= The task =
Entries follow. Give back exactly the lines starting at the one containing "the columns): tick" and ending at the one containing "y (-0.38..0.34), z", and no other lines.

Records from a collection:
□ □ □ □ □
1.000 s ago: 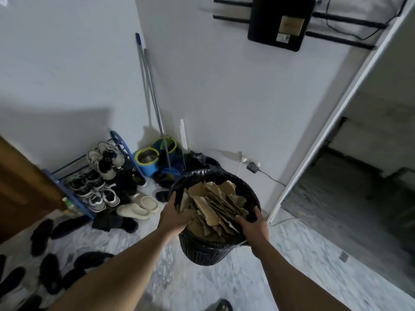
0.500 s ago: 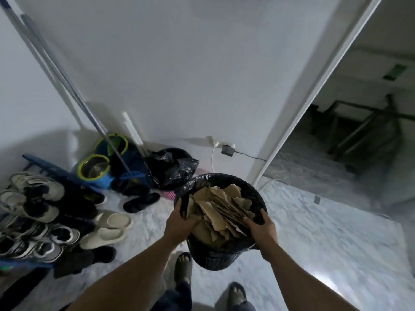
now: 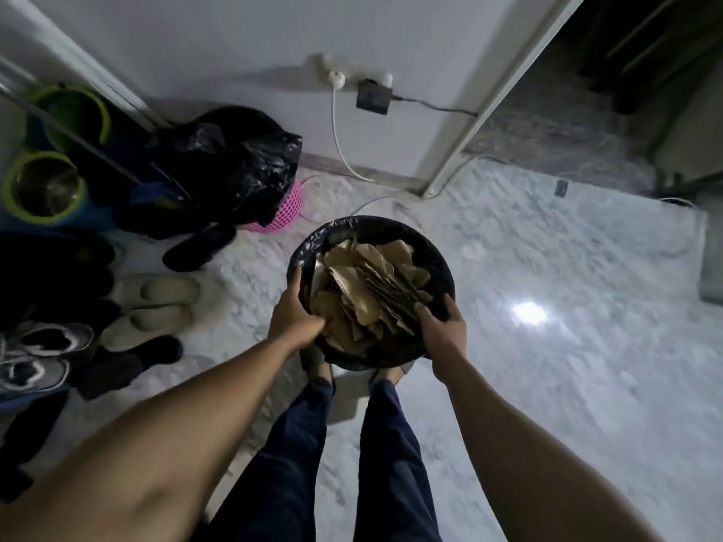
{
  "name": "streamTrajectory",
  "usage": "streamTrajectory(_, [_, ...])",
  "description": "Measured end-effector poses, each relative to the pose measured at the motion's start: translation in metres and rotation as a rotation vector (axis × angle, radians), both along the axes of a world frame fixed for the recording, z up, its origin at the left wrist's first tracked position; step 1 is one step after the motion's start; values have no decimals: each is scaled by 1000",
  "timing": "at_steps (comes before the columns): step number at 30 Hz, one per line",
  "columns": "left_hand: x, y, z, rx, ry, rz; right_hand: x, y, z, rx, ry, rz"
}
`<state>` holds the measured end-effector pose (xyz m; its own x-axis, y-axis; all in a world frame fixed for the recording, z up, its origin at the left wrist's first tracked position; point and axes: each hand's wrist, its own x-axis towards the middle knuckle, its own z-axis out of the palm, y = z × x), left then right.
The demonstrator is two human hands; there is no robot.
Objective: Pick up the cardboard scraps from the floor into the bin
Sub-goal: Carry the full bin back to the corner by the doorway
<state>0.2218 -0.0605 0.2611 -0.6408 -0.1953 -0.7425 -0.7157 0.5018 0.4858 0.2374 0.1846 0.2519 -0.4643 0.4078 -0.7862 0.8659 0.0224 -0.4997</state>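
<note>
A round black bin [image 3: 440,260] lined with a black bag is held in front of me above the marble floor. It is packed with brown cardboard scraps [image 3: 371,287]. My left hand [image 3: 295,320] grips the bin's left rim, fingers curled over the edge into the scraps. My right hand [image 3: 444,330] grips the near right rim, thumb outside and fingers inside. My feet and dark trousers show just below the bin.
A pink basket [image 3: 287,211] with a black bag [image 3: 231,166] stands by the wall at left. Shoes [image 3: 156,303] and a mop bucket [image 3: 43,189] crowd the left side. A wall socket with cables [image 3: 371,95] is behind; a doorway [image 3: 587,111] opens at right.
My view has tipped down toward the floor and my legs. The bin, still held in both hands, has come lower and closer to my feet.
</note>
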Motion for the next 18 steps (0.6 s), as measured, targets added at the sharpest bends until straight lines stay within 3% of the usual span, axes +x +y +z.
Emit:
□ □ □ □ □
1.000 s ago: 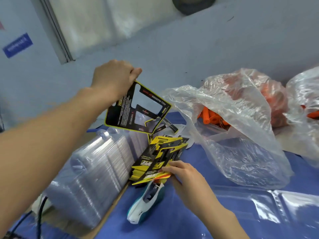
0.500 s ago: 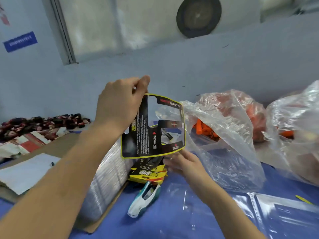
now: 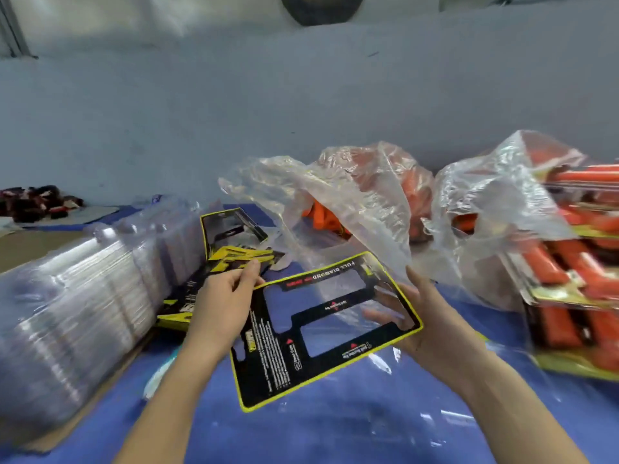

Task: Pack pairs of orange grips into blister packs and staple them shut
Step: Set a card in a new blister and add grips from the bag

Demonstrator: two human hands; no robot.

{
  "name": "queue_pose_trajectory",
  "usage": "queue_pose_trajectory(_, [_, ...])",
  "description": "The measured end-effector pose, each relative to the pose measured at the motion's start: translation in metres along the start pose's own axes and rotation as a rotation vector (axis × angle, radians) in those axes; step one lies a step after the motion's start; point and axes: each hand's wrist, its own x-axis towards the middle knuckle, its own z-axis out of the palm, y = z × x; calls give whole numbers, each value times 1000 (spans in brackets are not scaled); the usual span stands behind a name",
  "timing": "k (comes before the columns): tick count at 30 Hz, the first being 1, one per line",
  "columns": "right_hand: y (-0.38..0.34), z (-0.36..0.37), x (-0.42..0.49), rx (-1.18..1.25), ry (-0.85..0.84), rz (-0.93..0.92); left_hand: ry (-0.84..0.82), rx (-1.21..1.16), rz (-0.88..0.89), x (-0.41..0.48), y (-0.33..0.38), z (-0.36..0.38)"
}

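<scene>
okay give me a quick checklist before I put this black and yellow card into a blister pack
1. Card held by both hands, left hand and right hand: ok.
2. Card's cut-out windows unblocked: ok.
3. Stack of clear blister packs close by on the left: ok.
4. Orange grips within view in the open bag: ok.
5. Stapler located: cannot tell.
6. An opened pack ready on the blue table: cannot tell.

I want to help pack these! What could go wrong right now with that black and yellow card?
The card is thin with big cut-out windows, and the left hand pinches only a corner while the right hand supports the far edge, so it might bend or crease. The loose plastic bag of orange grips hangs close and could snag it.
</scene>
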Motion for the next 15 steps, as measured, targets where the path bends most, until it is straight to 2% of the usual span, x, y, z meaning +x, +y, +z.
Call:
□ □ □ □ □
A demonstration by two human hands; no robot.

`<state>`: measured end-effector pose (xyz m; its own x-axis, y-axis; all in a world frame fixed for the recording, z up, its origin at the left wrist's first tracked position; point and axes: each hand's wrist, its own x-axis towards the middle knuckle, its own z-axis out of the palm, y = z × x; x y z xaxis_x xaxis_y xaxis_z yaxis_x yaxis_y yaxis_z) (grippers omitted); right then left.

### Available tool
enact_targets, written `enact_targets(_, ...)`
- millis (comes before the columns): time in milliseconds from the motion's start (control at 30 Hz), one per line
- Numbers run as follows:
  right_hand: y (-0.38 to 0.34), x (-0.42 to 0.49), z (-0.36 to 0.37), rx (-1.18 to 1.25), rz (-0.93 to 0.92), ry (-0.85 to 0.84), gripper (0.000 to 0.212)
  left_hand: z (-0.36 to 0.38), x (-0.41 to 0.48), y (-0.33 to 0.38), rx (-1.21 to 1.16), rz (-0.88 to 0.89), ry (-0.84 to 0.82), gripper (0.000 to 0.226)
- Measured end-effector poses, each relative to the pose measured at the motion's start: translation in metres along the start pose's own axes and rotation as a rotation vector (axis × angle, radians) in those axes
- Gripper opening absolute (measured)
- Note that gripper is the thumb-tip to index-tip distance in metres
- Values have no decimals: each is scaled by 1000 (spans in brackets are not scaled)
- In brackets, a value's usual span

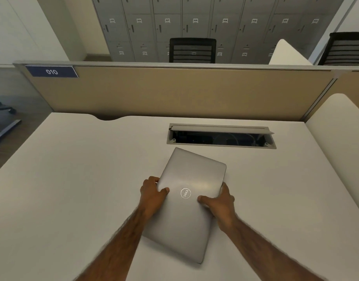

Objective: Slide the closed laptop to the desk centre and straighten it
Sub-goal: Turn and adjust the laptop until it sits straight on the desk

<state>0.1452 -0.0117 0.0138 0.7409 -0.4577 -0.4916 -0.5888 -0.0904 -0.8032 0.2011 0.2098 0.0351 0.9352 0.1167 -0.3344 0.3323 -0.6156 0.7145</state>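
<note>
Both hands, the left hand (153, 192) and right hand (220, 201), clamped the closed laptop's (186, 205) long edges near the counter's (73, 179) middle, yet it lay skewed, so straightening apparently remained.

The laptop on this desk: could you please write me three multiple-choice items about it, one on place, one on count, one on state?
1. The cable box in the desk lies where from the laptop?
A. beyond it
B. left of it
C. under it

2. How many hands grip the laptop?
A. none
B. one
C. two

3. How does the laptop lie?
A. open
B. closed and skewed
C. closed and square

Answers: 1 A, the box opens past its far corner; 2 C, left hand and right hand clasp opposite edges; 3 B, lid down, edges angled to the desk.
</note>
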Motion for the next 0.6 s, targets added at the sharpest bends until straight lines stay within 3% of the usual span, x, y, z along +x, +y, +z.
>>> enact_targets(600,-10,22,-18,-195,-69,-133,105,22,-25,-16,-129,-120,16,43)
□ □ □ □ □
= Result for this task =
  "timing": "k (comes before the columns): tick count at 30 Hz, the first being 1, one per line",
  "columns": "right_hand: y (-0.38..0.34), z (-0.36..0.37), x (-0.42..0.49), rx (-1.18..1.25), ry (-0.85..0.84), rz (-0.93..0.92); left_hand: ry (-0.84..0.82), rx (-1.21..1.16), rz (-0.88..0.89), x (-0.41..0.48), y (-0.33..0.38), z (-0.36..0.38)"

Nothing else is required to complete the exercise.